Soslayada durante mucho tiempo, la obra de Cahun comenzó a ser revisada y redescubierta durante las décadas de 1980 y 1990, en pleno auge de los debates de identidad y de género, y de la fundación de la teoría de los movimientos queer. A este respecto, cabe destacar la exposición que en 2001 le consagró el IVAM, la primera que se hizo con carácter monográfico en España (con Juan Vicente Aliaga como comisario), pero también la inclusión de Cahun en Los cuerpos perdidos. La fotografía y los surrealistas, comisariada por Estrella de Diego en 1995 o, más recientemente, la que le dedicó en 2011 el centro barcelonés La Virreina, a cargo también del propio Aliaga y François Leperlier. En Francia, resultó decisiva la exposición que Elisabeth Lebovici y Leperlier prepararon en el Musée d’Art Moderne de la Ville de Paris en 1995.

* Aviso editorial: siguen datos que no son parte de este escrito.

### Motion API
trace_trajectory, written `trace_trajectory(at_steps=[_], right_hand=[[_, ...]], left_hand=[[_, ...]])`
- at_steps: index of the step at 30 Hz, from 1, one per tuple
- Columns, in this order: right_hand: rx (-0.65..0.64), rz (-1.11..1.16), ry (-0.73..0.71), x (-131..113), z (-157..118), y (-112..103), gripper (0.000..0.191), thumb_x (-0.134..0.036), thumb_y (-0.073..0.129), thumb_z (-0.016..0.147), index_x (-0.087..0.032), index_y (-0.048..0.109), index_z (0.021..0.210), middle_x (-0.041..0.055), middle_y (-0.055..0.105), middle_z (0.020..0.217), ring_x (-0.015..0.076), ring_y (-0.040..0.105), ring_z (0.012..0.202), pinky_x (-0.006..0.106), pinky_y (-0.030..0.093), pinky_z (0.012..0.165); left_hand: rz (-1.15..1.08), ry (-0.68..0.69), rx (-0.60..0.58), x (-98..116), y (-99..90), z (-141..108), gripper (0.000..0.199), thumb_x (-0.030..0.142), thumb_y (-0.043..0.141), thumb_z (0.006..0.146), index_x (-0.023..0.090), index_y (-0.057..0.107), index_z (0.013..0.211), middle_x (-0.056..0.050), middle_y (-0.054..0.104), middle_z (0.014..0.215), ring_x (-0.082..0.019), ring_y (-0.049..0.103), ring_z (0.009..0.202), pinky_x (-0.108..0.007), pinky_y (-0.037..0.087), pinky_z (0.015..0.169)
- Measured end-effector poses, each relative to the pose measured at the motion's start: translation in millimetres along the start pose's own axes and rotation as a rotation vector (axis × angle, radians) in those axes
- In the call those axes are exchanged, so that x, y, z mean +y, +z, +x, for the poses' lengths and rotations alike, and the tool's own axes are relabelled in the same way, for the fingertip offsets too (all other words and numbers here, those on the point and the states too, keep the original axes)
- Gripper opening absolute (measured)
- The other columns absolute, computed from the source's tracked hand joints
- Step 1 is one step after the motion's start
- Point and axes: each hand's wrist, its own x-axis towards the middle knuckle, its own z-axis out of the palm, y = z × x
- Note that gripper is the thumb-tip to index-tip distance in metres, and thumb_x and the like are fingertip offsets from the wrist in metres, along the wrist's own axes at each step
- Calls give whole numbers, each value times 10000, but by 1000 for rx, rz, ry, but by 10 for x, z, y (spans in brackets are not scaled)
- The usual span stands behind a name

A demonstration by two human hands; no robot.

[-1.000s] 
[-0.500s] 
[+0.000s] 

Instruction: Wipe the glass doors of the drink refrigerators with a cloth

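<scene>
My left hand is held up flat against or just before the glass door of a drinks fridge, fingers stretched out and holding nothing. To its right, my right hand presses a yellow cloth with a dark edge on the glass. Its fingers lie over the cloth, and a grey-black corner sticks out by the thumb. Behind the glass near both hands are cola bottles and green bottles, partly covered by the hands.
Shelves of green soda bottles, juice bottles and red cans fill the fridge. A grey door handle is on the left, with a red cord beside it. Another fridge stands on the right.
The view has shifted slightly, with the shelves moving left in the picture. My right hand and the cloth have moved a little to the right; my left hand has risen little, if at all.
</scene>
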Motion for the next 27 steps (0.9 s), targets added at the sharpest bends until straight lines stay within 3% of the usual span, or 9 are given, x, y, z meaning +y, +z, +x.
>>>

El destino de su obra, en suma, fue azaroso y múltiple, al igual que su propia vida. En 1937, Cahun y Malherbe se instalaron en Jersey. Tras la ocupación de la isla por los nazis en 1940, ambas se incorporaron a la Resistencia y, aunque no se consumó en última instancia la ejecución, llegaron a ser detenidas y condenadas a muerte. Tras la guerra, Cahun renovó el contacto con sus amistades francesas y decidió regresar a París, el más soñado de los objetos de los surrealistas. No obstante, enfermó de malaria y murió en 1954. Suzanne Malherbe se suicidó en 1972. Las dos están enterradas en una misma tumba en Saint-Brélade (Jersey), como si la muerte fuera aquello que ven dos espejos cuando nada se interpone en su reflejo mutuo.